Vehicles, for example, move much faster and the environment changes quickly. To compare real-time video with cloud imagery is expensive.
Also, the level of vision you get in a vehicle as you’re driving through a city is not just reading your GPS — it’s doing matching, too. It’s looking at your past few seconds of GPS fixes and then doing dead reckoning using the IMU on your device. It snaps, so to speak, each of those GPS fixes onto the road network and makes assumptions on the way a car would have to travel through there.
Google did this differently for walking directions because if you walk around a park, you don’t have to follow the rules of a car. You can change directions quickly. You can turn the phone quickly. You don’t have to walk on a path; you can walk off it.
If you’re a pedestrian, the approach of looking at 3D imagery makes a lot more sense.
For driving, there are also some assumptions we can make to constrain the problem of solving that pose to build a generalized understanding of how a vehicle will move through the road network and how it may interact with different objects in that road network.
There are a few things that stuck out for me.
First, the idea of local and global. An excellent example of local augmented reality is the filters you’re used to seeing on social media — bunny ears on your head. This is not augmented reality in a global context. It’s local to what’s happening on the screen. It identifies your head and then puts the rabbit ears on top of it.
Then, there’s the augmented global reality where we want features to interact with what’s happening in the real world. Tory’s work focuses on the navigation aspect of augmented reality. Digital objects can interact with reality in a global context — it’s fascinating.

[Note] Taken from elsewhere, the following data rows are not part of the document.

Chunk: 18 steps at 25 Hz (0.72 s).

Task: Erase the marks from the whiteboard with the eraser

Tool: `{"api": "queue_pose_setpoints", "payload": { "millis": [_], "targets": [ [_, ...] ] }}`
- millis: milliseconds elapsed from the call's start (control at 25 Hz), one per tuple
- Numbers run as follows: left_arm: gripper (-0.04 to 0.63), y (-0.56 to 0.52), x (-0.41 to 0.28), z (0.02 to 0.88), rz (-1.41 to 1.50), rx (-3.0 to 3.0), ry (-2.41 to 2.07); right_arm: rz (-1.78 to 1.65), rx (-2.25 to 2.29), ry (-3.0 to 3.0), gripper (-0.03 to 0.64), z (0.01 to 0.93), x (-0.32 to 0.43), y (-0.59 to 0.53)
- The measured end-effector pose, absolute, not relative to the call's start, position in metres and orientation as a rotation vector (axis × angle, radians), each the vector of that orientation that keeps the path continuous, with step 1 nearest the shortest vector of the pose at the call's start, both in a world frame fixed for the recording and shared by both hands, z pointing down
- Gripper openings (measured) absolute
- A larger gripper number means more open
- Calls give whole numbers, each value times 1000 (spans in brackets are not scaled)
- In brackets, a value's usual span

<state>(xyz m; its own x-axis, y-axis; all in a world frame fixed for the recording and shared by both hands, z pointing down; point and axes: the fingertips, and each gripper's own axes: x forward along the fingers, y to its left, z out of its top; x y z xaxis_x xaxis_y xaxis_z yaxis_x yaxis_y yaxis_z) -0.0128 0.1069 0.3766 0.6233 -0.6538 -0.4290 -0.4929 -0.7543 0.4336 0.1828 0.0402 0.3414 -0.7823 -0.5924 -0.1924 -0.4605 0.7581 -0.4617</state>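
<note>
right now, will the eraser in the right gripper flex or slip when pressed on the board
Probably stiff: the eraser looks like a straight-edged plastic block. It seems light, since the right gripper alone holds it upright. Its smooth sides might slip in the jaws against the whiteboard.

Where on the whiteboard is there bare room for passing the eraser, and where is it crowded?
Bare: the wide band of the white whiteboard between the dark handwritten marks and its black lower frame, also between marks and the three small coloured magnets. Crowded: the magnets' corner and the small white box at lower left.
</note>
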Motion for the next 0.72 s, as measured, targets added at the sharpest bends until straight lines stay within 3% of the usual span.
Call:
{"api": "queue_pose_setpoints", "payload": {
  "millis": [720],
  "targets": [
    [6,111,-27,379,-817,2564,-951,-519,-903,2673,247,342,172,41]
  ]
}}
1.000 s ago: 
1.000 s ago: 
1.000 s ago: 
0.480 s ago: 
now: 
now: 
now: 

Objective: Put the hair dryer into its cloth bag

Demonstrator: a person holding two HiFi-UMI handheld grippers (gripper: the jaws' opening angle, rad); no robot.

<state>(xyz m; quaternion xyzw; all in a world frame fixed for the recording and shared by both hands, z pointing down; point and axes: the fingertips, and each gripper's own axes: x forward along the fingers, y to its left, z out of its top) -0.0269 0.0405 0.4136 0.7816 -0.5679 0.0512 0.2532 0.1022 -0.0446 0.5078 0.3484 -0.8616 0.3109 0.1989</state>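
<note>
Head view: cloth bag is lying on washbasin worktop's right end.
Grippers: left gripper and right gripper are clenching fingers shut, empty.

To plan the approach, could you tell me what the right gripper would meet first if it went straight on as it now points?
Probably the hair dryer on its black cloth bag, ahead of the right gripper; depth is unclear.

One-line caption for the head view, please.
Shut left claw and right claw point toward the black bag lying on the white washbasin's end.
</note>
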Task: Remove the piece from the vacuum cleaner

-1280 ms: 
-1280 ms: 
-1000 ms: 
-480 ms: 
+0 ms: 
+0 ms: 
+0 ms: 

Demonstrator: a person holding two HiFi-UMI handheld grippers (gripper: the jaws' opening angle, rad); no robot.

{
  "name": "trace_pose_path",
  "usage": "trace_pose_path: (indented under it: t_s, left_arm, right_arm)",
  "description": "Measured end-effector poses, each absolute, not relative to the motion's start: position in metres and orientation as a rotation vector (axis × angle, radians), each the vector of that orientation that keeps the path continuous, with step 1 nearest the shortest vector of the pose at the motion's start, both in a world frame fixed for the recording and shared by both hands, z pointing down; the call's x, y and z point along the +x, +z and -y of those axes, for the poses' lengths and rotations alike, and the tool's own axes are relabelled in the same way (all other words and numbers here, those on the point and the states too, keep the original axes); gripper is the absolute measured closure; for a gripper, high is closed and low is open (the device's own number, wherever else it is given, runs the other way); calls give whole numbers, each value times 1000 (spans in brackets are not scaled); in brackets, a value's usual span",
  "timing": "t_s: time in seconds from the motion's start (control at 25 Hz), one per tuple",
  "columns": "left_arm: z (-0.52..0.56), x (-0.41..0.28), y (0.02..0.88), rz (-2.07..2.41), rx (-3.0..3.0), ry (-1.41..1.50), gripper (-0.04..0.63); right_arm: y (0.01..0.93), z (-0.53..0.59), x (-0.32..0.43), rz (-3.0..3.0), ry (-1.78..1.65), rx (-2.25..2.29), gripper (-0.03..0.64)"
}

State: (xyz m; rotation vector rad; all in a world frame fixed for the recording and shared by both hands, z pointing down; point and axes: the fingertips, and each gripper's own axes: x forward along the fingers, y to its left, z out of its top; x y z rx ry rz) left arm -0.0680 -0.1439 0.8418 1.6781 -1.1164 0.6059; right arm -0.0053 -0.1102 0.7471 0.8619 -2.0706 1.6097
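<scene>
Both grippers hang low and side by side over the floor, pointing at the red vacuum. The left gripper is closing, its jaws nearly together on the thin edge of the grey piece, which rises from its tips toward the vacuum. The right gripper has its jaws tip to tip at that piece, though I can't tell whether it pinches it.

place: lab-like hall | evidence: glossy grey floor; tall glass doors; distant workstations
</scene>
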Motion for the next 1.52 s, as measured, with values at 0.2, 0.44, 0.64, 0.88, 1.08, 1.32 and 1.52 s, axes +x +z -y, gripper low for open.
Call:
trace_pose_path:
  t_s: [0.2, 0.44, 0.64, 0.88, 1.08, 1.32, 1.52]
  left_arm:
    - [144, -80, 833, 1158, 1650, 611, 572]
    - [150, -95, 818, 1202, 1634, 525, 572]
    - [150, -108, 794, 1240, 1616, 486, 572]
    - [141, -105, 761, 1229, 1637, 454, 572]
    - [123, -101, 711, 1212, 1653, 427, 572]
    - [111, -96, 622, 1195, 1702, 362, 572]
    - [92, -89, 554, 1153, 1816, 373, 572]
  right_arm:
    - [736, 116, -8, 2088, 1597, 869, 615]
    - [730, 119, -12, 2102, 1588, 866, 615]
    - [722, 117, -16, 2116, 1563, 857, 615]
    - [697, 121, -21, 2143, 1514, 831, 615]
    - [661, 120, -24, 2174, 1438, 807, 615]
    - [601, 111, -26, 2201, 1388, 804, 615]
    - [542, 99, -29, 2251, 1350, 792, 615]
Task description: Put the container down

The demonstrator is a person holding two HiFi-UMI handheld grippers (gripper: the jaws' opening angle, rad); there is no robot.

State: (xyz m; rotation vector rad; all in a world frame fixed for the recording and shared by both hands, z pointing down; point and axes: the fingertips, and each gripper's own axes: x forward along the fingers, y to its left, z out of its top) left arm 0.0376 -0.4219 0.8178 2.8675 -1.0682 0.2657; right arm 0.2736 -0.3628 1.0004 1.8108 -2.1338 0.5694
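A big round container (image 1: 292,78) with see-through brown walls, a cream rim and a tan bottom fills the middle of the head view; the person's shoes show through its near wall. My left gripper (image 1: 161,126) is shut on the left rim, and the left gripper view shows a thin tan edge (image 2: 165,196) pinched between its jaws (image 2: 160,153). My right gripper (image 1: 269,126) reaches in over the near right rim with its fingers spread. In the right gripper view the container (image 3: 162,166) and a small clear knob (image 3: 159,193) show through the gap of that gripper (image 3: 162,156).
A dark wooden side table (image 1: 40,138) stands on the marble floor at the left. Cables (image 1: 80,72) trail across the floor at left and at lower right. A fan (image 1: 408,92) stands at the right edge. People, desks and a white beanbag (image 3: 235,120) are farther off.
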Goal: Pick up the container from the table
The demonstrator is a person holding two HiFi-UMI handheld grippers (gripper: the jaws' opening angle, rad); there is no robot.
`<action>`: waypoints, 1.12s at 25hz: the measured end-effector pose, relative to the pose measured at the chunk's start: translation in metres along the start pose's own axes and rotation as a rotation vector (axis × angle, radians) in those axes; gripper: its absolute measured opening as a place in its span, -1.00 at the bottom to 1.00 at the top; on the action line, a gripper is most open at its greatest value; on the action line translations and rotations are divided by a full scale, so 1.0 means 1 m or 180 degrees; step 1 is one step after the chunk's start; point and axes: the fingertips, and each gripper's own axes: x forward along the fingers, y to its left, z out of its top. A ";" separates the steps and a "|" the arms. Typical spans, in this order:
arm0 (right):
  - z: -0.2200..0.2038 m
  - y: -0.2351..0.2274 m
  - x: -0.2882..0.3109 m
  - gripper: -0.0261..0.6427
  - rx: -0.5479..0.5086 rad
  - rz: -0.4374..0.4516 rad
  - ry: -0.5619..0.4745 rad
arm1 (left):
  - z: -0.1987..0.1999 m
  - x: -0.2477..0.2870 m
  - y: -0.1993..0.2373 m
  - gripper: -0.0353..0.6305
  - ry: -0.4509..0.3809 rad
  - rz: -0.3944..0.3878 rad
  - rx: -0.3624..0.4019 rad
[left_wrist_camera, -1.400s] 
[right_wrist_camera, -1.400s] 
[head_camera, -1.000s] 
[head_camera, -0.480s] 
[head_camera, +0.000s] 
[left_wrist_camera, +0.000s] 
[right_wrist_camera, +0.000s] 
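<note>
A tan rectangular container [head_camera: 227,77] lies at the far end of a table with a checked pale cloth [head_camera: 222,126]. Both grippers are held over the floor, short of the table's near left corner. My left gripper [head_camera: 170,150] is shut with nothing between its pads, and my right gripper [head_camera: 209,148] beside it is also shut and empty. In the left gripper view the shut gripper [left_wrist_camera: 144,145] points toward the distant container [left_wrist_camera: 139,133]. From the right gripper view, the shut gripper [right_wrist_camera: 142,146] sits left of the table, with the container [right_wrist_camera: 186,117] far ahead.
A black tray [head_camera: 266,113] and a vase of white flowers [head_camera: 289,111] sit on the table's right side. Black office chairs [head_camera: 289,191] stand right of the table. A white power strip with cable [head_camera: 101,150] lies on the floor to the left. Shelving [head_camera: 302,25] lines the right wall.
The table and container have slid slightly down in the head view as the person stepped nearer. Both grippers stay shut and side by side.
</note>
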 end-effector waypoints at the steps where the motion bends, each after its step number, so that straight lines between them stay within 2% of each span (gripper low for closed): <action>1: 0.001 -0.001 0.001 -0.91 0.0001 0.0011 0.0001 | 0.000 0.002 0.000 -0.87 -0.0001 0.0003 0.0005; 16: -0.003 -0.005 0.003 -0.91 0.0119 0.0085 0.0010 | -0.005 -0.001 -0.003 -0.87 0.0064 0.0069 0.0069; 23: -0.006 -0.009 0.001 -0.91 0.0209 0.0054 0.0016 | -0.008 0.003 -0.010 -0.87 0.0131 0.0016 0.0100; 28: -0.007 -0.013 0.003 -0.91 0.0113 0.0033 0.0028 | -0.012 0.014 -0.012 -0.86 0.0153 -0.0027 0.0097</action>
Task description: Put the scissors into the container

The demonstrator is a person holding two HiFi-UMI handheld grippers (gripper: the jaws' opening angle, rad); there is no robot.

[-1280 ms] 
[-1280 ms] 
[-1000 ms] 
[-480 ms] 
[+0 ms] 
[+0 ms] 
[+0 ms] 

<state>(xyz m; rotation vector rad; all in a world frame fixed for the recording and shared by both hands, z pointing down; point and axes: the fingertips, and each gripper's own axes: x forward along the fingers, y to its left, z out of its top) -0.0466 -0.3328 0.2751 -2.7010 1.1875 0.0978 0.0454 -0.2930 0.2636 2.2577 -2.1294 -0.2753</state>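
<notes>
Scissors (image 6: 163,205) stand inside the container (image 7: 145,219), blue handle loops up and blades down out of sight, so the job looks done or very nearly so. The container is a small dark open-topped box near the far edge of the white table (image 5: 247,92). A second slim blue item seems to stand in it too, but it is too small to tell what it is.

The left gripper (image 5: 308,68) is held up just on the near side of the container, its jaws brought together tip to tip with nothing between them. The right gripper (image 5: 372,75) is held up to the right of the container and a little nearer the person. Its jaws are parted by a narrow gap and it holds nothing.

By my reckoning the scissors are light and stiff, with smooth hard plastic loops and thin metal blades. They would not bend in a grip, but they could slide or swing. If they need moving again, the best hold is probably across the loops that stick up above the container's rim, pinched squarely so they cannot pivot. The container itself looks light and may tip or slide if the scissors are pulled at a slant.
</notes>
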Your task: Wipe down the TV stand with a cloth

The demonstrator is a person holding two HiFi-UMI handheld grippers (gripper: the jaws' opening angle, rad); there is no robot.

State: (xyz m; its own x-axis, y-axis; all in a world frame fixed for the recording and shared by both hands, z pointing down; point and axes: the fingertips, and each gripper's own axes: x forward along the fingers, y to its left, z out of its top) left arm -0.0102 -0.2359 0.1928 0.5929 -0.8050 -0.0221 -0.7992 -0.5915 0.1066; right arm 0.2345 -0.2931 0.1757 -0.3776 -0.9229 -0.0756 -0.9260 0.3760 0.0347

AR is an experience for people. It’s personal, relevant, and relative to you. The way I experience the internet (based on my search history, the data Google knows about me, my location, my age, and the rest) differs from the way you experience it. I look at the Internet as something that folds itself around me, personalizes that self, and adjusts itself to me as I move through it based on these things that Google knows.
I wonder what will happen when we travel around in these filter bubbles, not just for the internet and in our digital lives, but also when we take it out of the digital world and overlay it over the physical world. I wonder what this personalization of physical space and personalizing experiences will mean for our shared understanding of locations and if that common understanding of place will be further diluted.